Funny!  My youngest granddaughter does not like to wear clothes.  She's nearly 5.  When I Skype the family she is always running around in her underwear.  Hope she doesn't take her clothes off in kindergarten!

Had to google Kwakiutl as I'd never heard of it.  Interesting.  More stories please!


----------



## Shalimar (Apr 28, 2015)

By your command, Annie. Listen all, to the story of the great chicken liberation. Ah-ha, as I was called by everyone but my mother, is now five.  Blessed with an innocent appearance that would have put Shirley Temple to shame, I,was enthralled by the stories of Canadian history with which my patriotic mother filled my head. The persecution of the United Empire Loyalists filled me with rage. One child's traitor is another's heroine. I determined to strike a blow(almost two hundred years late) for my beleaguered people. (two relatives).  Anyway after an extensive recon. I was convinced that the next door neighbour, an  American known throughout the village for his dislike of children, was secretly harbouring imprisoned Loyalist children's chained and beaten in his hen house. It was my duty to rescue them no matter the cost. Through massive manipulation, wide eyed innocence, and lies, I convinced two of my First Nation buddies to help me.
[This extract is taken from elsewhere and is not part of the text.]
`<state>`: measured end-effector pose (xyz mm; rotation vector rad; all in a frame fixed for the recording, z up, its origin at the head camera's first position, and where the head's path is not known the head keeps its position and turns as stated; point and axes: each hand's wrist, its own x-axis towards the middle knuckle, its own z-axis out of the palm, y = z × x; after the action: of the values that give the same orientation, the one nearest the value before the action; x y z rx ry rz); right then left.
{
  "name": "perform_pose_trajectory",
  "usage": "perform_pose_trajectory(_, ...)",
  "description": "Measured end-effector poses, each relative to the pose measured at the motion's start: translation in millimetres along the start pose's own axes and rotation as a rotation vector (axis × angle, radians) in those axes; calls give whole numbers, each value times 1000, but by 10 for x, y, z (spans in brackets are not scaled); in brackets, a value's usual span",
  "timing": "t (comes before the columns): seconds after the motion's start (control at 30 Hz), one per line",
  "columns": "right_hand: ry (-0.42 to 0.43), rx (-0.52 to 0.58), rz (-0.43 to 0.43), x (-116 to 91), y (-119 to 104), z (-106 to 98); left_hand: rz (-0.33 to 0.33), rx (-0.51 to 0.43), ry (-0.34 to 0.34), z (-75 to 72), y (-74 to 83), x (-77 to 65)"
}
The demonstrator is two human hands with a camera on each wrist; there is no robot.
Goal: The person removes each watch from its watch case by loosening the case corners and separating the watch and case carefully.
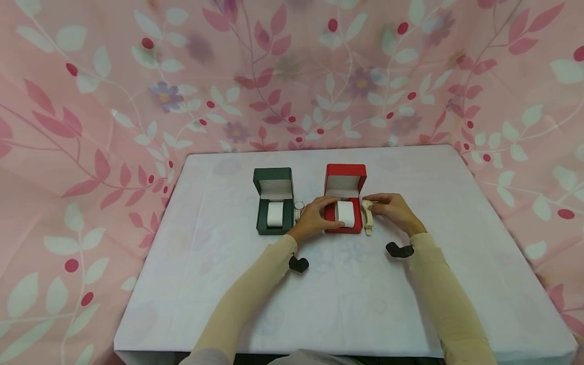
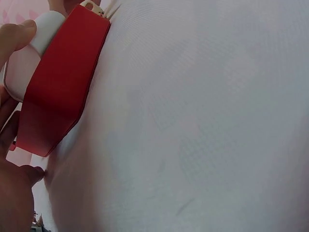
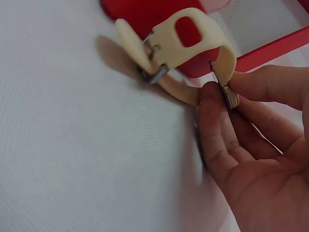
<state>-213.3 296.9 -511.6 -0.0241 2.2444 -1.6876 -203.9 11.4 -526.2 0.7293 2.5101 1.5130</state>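
An open red watch box (image 1: 329, 229) holds a white cushion (image 1: 347, 213). My left hand (image 1: 312, 218) reaches over the box's left side, its thumb at the cushion's front edge and index finger at the back edge, gripping the cushion; in the left wrist view the thumb (image 2: 21, 36) lies against it. Right of the box, my right hand (image 1: 394, 213) pinches a cream-strapped watch (image 1: 368, 218) between thumb and fingers. In the right wrist view its buckled strap (image 3: 169, 43) loops upward, with the case edge-on at the fingertips, its dial hidden.
An open green watch box (image 1: 262, 223) with its own white cushion (image 1: 275, 214) stands to the left. Another watch (image 1: 298, 207) sits between the boxes, partly behind my left hand. A white cloth covers the table (image 1: 356, 304); a floral curtain (image 1: 283, 76) surrounds it.
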Motion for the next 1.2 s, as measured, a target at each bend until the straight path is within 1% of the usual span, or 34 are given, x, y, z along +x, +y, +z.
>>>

Stripped naked, except for moccasins, and woven basket camoflage, we set out to liberate our tortured brothers and sisters. Flat on our tummies, we slipped under the fence, and belly-walked our way through the grass to the chicken run. Covered in mud, and goop, we carefully checked for the presence of the Enemy. Nowhere to be seen. Time to attack, uttering blood curdling screams, we forced our way inside!(by opening the door). Searching everywhere, and bolstering our courage with war chants, we set about the rescue. Sadly, the children were gone, no doubt murdered before we could save them. Alas, we were too late. Our blood was up, and we did the only thing we could, we liberated the imprisoned Loyalist chickens. All thirty of them. It was glorious!!


----------



## Ameriscot (Apr 28, 2015)

:lofl:  Sooooo.....you've always loved trouble!?  You're a hero!


----------



## Shalimar (Apr 28, 2015)

What can I say, Annie? Even then, I walked (crawled) the road less travelled. Any mischief occurred in the village, for some reason the constable questioned me first. Always protested my innocence, unless someone else would be blamed. I could cry on command. Oh, the adventures we had!


----------



## Ameriscot (Apr 28, 2015)

Shalimar said:


> What can I say, Annie? Even then, I walked (crawled) the road less travelled. Any mischief occurred in the village, for some reason the constable questioned me first. Always protested my innocence, unless someone else would be blamed. I could cry on command. Oh, the adventures we had!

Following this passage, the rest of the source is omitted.